# new to fur handling... have a few questions



## Steelpuck18 (Sep 16, 2008)

okay so i have a couple beaver and i have them skinned, i was having trouble fleshing them with a buck knife. any suggestions? can i let the fat dry and then take it off? i have the one pinned up on a piece of plywood fur side down.. is taht right and should i be doing that if i havent fleshed them yet? thanks


----------



## Steelpuck18 (Sep 16, 2008)

also, do they need to be scraped down or will the buyer still take it skinned rough.


----------



## patrick grumley (Mar 9, 2007)

They will buy them just skinned but you'll get discounted for his labor fleshing them. Did you case skin them or round skin them? They will need to be skinned round for the market. Scrapping a beaver is one of the most enjoyable jobs of beaver trapping. :lol: Without the proper tools scrapping a beaver is a really really tough job.


----------



## Steelpuck18 (Sep 16, 2008)

okay, what kind of discount are we talking? and i have them pinned up (round skinned) so if a want to flesh them later can i still do that if theyre dry? thx


----------



## patrick grumley (Mar 9, 2007)

No, if you have it skinned and pinned up the fat, meat, and membrane will dry and destroy the hide in the process. If you don't have the right tools to scrape a beaver I would suggest you do one of two things, you can roll the hide up fur out and freeze it or sell it very soon. The dicount in price depends on the buyer and the current demand for beaver.


----------



## Steelpuck18 (Sep 16, 2008)

okay. but if i freeze it right away wont it be smaller? like is it necesary to stretch it.


----------



## patrick grumley (Mar 9, 2007)

No, it won't shrink it will just freeze, once you thaw it out to sell it will be the same size you froze it at. Remember fold it fur out, I always put my fur in a paper bag then a plastic bag and tried to get as much air out of the bags as possible before putting it into the freezer. Air is what causes freezer burn, should last 6 months in the freezer frozen this way.


----------



## Steelpuck18 (Sep 16, 2008)

okay thanks for the help


----------



## Trapper62 (Mar 3, 2003)

steel, the term stretching is kind of misconseving. You are pinning your hide (whatever type it is) to a board "stretcher" for the drying process so that the hide holds a presentable shape and form.

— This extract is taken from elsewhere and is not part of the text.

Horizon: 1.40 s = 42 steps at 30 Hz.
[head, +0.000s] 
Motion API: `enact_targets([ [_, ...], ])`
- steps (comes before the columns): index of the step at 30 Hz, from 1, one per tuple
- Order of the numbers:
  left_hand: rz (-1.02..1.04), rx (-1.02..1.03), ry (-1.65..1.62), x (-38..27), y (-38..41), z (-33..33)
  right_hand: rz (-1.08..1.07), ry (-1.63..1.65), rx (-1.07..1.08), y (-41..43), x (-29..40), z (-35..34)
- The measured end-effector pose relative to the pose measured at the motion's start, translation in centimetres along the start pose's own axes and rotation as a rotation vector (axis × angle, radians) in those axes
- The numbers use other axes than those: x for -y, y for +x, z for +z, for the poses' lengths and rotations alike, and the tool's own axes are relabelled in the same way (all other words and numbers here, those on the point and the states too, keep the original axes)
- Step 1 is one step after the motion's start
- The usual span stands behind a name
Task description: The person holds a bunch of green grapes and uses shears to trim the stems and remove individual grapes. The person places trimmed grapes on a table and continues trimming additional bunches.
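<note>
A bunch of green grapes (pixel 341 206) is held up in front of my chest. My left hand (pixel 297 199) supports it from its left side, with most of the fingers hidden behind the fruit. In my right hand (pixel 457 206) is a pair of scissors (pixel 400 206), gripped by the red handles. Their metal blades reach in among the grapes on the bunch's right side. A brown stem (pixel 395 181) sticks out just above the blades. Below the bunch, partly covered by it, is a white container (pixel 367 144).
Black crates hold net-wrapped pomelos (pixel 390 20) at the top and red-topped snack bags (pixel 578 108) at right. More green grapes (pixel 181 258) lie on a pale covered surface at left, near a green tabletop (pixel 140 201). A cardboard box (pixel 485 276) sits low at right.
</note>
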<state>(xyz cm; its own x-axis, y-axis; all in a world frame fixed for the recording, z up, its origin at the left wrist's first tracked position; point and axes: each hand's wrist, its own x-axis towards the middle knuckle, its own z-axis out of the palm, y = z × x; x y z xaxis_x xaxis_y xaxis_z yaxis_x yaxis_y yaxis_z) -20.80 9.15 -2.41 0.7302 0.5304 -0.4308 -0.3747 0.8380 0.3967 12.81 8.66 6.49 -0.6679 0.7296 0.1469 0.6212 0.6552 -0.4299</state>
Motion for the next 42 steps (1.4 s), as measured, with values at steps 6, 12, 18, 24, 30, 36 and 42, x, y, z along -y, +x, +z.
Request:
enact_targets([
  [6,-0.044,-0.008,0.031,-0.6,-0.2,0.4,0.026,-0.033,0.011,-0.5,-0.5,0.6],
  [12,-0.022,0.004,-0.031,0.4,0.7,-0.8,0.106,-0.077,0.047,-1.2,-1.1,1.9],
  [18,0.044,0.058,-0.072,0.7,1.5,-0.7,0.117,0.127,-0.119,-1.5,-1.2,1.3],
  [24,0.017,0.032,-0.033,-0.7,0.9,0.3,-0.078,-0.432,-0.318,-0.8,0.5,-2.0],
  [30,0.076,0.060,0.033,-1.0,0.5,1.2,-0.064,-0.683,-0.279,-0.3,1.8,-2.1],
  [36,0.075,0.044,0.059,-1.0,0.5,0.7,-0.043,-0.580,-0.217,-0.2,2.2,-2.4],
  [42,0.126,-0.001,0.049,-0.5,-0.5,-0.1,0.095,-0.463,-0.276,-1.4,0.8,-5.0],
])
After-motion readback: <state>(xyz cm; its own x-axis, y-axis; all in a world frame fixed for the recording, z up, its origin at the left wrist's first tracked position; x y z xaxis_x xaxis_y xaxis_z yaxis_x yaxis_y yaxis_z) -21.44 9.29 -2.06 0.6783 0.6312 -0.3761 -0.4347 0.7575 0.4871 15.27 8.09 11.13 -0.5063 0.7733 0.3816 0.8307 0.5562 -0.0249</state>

DO NOT use stretching to make the hide appear larger than it really is, if you "stretch" the hide all you are really doing is making the fur appear thinner, which will result in the fur being graded as a lower quality. Remember fur is graded by numerous factors, which size is one but not the only one. There are tricks to boarding certain fur which will make them appear fuller and of better quality, BUT quality fur buyers will see through most of these tricks.


----------



## Steelpuck18 (Sep 16, 2008)

k thanks, i am wondering if i need a fleshing blade? is it alot easier because i was having a real hard time with my buck knife and put a nick in the hide. :x


----------



## barebackjack (Sep 5, 2006)

patrick grumley said:


> Without the proper tools scrapping a beaver is a really really tough job.


I think what you meant to say was "WITH the proper tools scrapping a beaver is a really really really tough job". :lol:

Scrapping beaver for a living will give you forearms like Popeye.


----------



## patrick grumley (Mar 9, 2007)

Yea that too BBJ, everyone who wants to get into beaver trapping needs to experience a 60+ pound beaver on the beam just once. Makes you rethink your choice in hobbies. I personally like putting beaver up, but I'm sick like that. :lol:


----------



## barebackjack (Sep 5, 2006)

I thoroughly enjoy trapping them. But I know my limits, and im no beaver man when it comes to putting em up! I dread it.


----------



## patrick grumley (Mar 9, 2007)

Steel to answer your question, you'll need a fleshing knife two handle fleshing knife preferred and a fleshing beam. You can make your own fleshing beam just be sure there are no knots or snags in the wood, sure way to cut holes in the hide while your scrapping.

And to clarify my previous statement, I liked to put my *OWN* beaver up, so all you beaver trappers don't start dropping hides off at my place thinking you're adding to my happiness. :lol:


----------



## Steelpuck18 (Sep 16, 2008)

okay thanks, are **** as tough as beaver? i have skinned one but never fleshed it..


----------



## patrick grumley (Mar 9, 2007)

**** are much easier, all but the neck.


----------



## barebackjack (Sep 5, 2006)

Everything is easier than beaver.

Fleshing the area right above the tail on an ice-out beaver...... :******:


----------



## xdeano (Jan 14, 2005)

I'm going to say that badgers are a bigger pain in the a$$ than beaver.

I've been using the Necker 600 on beaver and it's the best knife i've ever found. I've used some monster knifes that have been sharper than heck and they don't do as well a job.

I'd agree BBJ that fat hump near the tail is a pain.

Steelpuck18,
My suggestion to you is to find a guy that puts up fur and ask to see how they do it. If it still appeals to you then get set up. If it doesn't, just sell him your fur and be done with it.

xdeano


----------



## Crazycowboy (Oct 31, 2009)

I gotta agree with xdeano...badger are the biggest pain in the a$$ to skin/flesh/stretch of them all...but beaver are a close second. Personally, I won't do either...in fact, I usually just skin the coyotes even, freeze them, and let the pro's worry bout fleshing...


----------